Task item: Search the records for "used". Report every line where it occurs.
[Listed entries — start]
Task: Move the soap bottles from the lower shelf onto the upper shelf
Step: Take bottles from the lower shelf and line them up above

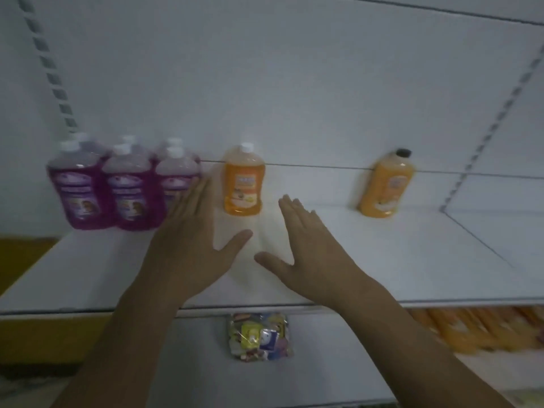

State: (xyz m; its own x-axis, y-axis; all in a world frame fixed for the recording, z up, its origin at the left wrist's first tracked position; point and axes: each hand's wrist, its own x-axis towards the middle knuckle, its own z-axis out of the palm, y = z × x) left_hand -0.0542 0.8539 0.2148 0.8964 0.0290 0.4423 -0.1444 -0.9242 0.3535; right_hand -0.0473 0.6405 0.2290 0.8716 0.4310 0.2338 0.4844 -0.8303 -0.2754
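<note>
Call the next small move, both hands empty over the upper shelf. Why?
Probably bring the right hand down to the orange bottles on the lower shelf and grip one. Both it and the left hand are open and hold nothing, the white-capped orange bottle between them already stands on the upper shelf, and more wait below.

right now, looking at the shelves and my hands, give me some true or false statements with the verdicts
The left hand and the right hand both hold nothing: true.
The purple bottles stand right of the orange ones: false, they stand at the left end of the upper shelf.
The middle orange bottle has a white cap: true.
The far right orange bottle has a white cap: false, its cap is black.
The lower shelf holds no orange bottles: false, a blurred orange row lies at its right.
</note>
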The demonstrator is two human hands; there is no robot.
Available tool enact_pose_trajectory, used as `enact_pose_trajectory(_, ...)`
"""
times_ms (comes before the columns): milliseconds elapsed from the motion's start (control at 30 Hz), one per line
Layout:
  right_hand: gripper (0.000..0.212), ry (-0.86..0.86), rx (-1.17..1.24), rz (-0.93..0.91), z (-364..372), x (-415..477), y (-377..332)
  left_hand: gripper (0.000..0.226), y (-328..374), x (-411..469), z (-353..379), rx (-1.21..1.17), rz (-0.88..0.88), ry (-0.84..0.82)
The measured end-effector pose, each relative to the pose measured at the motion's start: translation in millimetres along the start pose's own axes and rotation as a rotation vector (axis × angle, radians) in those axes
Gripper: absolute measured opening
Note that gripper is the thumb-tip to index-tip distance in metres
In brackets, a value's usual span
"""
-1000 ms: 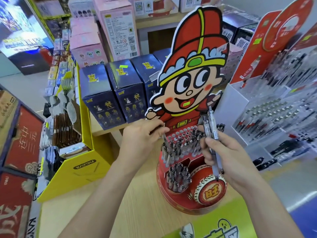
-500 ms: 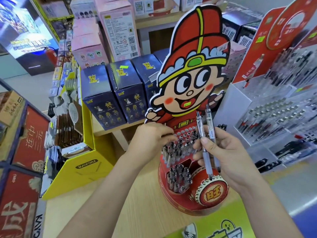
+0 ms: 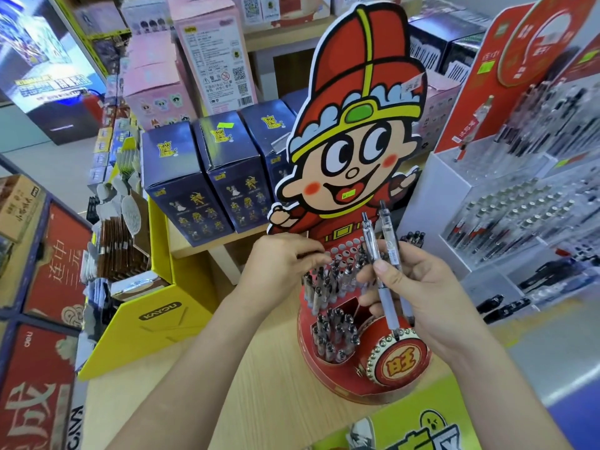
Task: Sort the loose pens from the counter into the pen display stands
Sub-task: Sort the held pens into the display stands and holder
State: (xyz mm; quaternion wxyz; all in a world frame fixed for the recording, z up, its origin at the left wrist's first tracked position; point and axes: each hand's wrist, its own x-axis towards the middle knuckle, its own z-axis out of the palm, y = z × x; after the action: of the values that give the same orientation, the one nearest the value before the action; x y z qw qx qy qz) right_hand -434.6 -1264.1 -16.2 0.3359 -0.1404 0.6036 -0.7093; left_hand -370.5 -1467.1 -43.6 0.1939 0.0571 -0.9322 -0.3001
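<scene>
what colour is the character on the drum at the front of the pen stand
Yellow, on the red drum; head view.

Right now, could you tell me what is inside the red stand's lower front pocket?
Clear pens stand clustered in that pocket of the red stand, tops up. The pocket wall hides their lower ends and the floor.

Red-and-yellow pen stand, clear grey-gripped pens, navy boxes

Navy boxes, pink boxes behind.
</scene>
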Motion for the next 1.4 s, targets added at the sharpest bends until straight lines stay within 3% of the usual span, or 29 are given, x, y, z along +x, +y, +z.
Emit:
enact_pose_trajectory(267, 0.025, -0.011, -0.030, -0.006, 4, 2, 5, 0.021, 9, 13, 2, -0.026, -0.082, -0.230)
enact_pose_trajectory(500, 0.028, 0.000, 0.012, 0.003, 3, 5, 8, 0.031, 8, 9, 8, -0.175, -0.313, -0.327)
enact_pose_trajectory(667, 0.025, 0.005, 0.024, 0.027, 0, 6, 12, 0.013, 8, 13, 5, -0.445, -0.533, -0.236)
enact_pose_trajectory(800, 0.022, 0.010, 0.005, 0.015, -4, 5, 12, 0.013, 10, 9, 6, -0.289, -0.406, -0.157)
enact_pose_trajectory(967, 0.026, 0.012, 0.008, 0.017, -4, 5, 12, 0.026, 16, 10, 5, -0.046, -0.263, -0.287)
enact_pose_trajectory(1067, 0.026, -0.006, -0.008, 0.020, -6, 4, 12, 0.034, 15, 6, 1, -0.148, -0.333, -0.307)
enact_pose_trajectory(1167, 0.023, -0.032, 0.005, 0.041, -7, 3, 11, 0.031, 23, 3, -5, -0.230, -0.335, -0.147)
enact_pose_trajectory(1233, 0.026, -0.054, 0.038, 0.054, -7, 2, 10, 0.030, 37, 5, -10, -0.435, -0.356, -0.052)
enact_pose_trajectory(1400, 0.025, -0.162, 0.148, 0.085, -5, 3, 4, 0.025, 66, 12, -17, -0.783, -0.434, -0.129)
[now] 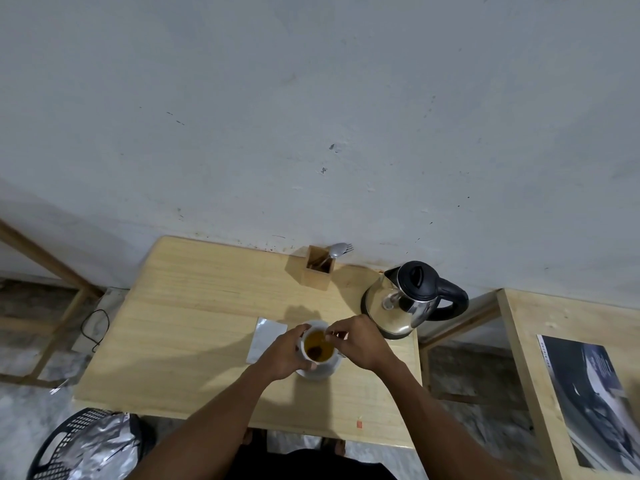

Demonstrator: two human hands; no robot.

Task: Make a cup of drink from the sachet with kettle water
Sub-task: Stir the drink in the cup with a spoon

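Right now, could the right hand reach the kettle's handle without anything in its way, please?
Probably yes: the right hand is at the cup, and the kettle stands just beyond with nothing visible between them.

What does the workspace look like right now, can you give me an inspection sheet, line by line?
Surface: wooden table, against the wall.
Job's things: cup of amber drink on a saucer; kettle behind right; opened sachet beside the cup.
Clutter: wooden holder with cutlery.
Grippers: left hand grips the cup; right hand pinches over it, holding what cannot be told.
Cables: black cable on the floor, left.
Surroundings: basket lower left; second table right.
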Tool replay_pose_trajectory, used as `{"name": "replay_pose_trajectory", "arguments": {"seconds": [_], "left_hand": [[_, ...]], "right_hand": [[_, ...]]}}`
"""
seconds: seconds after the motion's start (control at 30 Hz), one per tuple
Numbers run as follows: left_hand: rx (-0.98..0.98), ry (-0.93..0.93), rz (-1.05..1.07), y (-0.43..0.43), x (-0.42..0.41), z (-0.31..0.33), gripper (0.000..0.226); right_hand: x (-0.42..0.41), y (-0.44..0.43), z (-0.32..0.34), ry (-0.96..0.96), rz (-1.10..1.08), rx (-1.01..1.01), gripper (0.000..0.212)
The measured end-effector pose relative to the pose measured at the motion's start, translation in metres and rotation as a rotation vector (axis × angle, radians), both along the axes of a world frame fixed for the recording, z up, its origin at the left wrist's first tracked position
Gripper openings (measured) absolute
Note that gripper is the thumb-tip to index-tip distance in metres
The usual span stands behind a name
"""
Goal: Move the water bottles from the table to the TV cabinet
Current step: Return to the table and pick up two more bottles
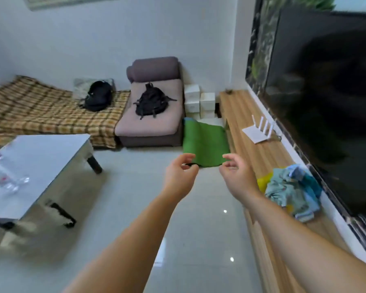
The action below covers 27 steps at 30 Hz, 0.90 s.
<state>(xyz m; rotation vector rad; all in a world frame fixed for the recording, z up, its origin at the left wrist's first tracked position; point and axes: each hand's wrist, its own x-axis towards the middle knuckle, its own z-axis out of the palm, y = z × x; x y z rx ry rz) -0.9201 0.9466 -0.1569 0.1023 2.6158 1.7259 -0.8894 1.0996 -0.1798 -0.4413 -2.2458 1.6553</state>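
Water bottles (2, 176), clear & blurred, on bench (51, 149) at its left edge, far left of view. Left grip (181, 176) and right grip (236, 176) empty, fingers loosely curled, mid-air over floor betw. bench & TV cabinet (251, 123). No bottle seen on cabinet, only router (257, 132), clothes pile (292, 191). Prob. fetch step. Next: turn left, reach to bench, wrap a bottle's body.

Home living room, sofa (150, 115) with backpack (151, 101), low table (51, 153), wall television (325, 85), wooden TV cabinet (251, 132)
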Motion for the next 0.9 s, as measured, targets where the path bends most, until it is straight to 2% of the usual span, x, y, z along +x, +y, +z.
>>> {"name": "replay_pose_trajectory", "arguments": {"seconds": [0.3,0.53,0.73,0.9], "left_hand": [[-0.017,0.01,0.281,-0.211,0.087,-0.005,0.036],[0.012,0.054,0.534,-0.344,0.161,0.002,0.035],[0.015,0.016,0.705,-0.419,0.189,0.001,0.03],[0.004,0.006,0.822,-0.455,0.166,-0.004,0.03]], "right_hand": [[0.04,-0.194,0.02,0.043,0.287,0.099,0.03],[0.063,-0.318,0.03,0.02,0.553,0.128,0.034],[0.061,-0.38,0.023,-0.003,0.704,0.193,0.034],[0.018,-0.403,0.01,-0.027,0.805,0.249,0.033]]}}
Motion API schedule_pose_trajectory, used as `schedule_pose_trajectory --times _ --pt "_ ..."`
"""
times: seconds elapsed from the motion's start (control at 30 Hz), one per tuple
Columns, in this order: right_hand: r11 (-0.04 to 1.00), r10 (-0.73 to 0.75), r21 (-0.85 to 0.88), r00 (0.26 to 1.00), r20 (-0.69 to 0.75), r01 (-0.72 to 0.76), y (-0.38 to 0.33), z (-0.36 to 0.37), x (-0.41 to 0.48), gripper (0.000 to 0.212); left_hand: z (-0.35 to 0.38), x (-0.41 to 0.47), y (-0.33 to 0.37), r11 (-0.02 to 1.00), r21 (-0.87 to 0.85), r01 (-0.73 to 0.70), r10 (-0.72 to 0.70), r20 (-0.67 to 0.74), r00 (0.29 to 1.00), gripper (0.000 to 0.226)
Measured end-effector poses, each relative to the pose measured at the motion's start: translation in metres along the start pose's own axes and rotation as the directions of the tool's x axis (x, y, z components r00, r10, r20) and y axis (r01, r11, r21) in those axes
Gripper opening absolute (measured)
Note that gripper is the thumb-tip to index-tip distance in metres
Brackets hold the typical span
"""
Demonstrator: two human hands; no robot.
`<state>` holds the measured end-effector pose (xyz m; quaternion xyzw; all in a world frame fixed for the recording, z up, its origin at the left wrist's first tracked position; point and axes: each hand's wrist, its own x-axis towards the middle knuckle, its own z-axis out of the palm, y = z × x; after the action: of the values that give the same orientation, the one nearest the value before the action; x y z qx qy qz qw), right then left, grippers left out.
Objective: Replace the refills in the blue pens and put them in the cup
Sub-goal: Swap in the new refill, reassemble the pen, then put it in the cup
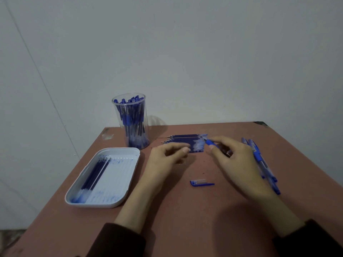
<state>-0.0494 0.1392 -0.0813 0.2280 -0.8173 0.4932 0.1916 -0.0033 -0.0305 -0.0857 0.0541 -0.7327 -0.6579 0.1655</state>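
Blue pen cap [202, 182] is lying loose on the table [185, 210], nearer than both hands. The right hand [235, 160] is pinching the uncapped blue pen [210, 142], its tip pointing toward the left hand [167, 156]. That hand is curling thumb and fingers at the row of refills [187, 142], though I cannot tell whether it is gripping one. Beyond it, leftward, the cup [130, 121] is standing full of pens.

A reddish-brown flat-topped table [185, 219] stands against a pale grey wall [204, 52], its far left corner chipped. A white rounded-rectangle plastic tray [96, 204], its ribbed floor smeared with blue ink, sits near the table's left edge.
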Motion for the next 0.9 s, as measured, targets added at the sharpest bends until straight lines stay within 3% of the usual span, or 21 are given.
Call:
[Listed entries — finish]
Reply to the exercise:
Available tool enact_pose_trajectory, used as `enact_pose_trajectory(_, ...)`
Tool replay_pose_trajectory, used as `{"name": "replay_pose_trajectory", "arguments": {"seconds": [_], "left_hand": [[_, ...]], "right_hand": [[_, ...]]}}`
Motion API schedule_pose_trajectory, used as `schedule_pose_trajectory --times _ --pt "_ ..."`

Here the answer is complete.